[Provided data]
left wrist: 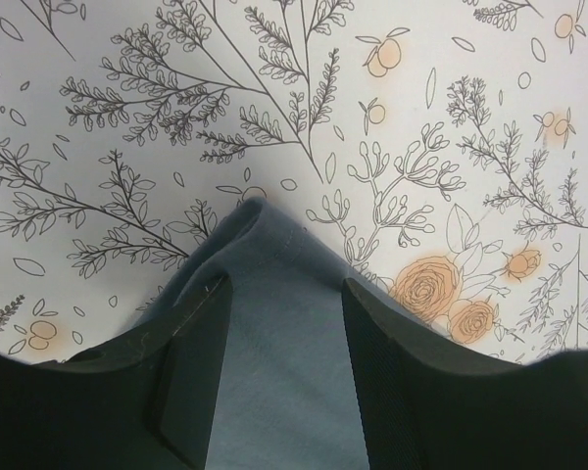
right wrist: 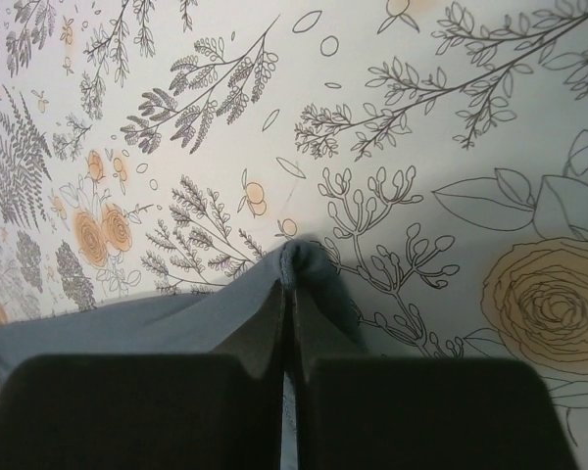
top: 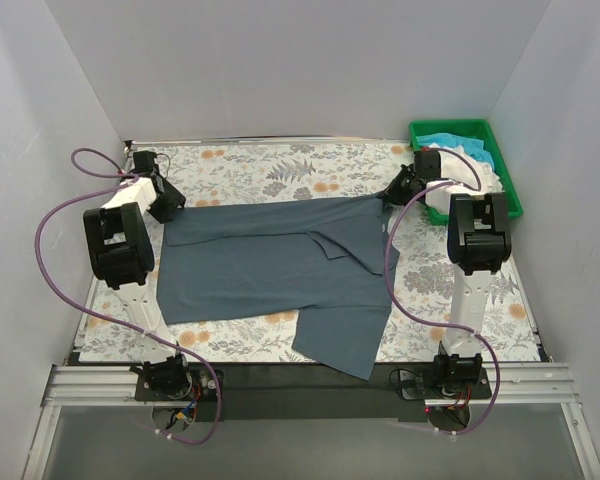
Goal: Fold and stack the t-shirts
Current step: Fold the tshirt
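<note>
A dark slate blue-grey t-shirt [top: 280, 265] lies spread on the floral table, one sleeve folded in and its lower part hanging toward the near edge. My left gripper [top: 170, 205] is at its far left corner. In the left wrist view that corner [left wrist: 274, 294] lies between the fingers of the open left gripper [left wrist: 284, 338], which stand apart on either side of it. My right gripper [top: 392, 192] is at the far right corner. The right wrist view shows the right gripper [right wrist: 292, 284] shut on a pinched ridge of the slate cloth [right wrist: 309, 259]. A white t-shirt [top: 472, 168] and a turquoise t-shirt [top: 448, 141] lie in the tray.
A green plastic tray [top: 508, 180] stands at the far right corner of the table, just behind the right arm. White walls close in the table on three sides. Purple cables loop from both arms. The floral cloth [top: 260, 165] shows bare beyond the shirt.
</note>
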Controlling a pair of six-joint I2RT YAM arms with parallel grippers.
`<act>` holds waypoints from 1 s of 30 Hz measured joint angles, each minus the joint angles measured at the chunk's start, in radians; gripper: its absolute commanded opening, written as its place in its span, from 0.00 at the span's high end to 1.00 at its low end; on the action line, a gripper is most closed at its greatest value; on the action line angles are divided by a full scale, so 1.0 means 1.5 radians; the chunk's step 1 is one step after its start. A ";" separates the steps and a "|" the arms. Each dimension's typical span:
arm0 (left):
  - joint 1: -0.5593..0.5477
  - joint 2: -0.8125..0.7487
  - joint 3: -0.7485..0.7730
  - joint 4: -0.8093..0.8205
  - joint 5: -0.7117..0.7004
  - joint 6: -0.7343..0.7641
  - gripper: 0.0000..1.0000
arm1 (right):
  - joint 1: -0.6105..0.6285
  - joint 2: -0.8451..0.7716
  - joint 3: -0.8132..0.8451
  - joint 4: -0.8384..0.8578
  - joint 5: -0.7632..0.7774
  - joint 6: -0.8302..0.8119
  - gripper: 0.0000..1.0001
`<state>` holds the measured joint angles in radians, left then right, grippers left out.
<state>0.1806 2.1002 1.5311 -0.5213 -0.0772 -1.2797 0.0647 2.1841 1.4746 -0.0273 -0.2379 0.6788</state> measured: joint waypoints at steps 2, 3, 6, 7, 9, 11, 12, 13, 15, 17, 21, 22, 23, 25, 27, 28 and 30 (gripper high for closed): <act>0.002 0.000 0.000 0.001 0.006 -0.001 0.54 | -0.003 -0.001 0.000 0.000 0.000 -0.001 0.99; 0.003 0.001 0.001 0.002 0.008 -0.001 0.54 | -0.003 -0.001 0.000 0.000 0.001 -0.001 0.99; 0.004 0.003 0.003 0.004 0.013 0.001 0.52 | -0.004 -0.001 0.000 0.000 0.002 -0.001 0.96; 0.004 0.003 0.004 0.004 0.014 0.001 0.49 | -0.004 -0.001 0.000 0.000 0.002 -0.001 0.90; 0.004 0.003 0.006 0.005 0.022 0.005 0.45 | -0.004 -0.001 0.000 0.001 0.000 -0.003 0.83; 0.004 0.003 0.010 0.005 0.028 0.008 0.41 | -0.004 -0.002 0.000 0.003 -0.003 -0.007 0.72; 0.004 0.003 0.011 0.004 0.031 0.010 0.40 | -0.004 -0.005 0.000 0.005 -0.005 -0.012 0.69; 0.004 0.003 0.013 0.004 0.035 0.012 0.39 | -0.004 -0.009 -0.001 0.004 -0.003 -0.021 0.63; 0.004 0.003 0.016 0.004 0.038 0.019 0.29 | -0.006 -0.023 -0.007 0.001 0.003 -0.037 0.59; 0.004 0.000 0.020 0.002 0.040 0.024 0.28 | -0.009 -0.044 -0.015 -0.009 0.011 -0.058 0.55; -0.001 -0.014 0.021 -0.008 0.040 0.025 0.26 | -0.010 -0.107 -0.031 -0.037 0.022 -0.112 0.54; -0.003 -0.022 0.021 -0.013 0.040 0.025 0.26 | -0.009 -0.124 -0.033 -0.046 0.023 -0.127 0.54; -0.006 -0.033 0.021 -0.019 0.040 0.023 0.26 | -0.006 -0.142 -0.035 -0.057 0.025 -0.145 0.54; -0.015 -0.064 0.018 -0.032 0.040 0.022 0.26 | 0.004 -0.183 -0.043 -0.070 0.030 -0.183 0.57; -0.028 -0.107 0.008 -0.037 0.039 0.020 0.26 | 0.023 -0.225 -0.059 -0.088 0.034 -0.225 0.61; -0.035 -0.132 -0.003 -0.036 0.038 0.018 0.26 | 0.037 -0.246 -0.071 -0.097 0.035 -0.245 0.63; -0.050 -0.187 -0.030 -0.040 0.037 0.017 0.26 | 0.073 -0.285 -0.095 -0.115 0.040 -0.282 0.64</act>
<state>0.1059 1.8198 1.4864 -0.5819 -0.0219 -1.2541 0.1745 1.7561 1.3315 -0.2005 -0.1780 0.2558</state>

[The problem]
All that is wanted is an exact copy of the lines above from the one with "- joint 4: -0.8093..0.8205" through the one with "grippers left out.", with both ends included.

[Your solution]
  - joint 4: -0.8093..0.8205
  - joint 5: -0.7117..0.7004
  - joint 6: -0.7343..0.7641
  - gripper: 0.0000..1.0000
arm1 (right):
  - joint 1: -0.6105..0.6285
  - joint 2: -0.8451..0.7716
  - joint 3: -0.8132..0.8451
  - joint 4: -0.8384..0.8578
  - joint 5: -0.7632..0.7774
  - joint 6: -0.8302..0.8119
  - gripper: 0.0000..1.0001
`<state>` holds the measured joint angles in radians, left then right, grippers left out.

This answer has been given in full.